Let’s take a grassroots look at the creative process: creativity is said to be at work when something startling is offered to us; coming as a huge surprise, yet getting positive attention because it makes our life better. The question is, where did invention begin and how did it progress to be a new or improved marketable product (or service) – sometimes changing our lifestyle.
Let’s start with emotions: everyone knows what it feels like to have an adrenalin rush, identified by spikes of excitement. Emotions are the energizers, indeed the accelerators of the creative process. Humans with innovative ideas and driven by emotions, generally bounce ideas off others. Brainstorming then shoots off fresh thoughts that build into something much bigger than the participants ever imagined. This dynamic or “expansionism of thinking” is known as synergy. The interesting thing is that the players in a synergistic interaction are often unlike one another, seeing things from entirely different perspectives. Yet differentiation is exactly what the creative process needs, as long as there is that one huge intangible – participant chemistry.

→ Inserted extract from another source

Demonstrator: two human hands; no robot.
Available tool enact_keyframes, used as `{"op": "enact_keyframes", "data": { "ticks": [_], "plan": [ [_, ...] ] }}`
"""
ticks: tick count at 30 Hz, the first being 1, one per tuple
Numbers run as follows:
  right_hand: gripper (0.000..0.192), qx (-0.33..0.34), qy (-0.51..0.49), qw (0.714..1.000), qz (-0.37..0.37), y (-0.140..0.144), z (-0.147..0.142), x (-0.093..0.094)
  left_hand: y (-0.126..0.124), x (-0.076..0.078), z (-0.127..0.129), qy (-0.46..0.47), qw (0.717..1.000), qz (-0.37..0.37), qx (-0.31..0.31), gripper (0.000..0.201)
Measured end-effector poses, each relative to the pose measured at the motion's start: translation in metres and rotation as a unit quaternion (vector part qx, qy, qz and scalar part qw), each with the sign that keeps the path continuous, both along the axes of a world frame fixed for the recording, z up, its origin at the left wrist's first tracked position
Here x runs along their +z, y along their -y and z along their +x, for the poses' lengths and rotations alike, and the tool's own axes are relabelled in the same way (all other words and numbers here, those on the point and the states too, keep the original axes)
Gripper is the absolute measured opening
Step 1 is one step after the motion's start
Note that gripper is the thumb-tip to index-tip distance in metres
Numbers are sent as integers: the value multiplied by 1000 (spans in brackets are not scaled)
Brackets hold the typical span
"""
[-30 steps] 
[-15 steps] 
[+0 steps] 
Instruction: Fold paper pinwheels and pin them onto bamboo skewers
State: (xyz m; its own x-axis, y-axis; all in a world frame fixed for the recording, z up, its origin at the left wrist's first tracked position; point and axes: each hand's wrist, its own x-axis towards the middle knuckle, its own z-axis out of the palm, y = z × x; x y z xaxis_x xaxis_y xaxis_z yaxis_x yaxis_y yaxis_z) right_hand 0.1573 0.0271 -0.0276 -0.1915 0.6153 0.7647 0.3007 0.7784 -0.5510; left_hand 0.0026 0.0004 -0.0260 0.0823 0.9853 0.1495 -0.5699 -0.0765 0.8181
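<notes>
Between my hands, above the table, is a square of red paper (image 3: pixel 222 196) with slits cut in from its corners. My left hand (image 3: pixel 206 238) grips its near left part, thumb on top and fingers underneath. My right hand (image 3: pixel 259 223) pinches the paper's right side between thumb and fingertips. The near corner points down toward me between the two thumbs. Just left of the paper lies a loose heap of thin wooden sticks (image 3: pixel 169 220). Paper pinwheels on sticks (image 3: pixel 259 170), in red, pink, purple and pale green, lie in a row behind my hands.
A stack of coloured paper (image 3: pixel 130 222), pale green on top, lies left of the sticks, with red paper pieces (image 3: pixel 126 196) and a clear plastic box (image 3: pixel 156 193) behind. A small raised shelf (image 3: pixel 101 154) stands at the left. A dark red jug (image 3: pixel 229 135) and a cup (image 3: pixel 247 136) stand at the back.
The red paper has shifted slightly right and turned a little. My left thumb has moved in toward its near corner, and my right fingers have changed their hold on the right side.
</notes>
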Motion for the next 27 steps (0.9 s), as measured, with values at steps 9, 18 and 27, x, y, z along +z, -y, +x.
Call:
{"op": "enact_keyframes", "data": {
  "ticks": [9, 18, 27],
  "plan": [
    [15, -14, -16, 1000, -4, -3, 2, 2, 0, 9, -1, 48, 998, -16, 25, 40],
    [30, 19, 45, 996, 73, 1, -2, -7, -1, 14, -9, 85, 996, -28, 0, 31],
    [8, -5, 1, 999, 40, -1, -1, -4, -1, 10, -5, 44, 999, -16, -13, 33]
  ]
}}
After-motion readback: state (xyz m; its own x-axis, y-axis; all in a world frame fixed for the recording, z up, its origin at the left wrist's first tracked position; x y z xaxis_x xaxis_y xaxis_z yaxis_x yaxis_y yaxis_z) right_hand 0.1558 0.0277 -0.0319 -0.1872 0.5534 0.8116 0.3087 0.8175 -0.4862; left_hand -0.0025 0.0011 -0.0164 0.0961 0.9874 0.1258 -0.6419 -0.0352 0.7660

Back to the bots: myriad think tanks are grappling with Artificial Intelligence like IBM’s Watson; trying to create a Star Wars computer creative process. The fly in the ointment is that machines are unable to feel or transcend emotional borders so the instinctive catalyst to bounce ideas off other computers is absent. This doesn’t mean that they can’t be programmed to do it anyway; thus igniting a “computer synergy” that connects disparate contributions from other data sources to build creative solutions. Seems logical, but in this case, logic isn’t the answer.
The absence of human intuition (computers may call it “irrationality”) somehow dissolves the essential chemistry from the digital creative process.
The Modern Creative Process
Computer scientists, try as they may, haven’t yet unraveled the dilemma. Truthfully, human chemistry/intuition are dysfunctional concepts when it comes to virtual thinking and it makes all the difference. Still, there is a vital role AI can play in the creative process.
While mankind is decidedly creative, it is not creative enough. For various reasons, humans have closed their minds to important fields begging for creative input. AI can spur new thinking by triggering human curiosity and opening awareness of new possibilities. Not only that, it’s common that the creative process stalls at critical stages along the way (i.e. lack of synergistic impulse). The computer is extremely useful for testing theses at these junctures, retriggering the next adrenalin rush toward the final invention. In other words, machines’ biggest contribution to the creative process is in the role of a virtual assistant. It can inspire and challenge the human boundaries of thinking. Inclusion of bots in the process will establish new realms where human creativity is encouraged and fostered – freeing humans from “non-creative” tasks.
The first step is making your bot a bit more humanlike. Botsociety offers a wide range of features that can ensure your product doesn’t become just another talking robot.
Also published on Medium.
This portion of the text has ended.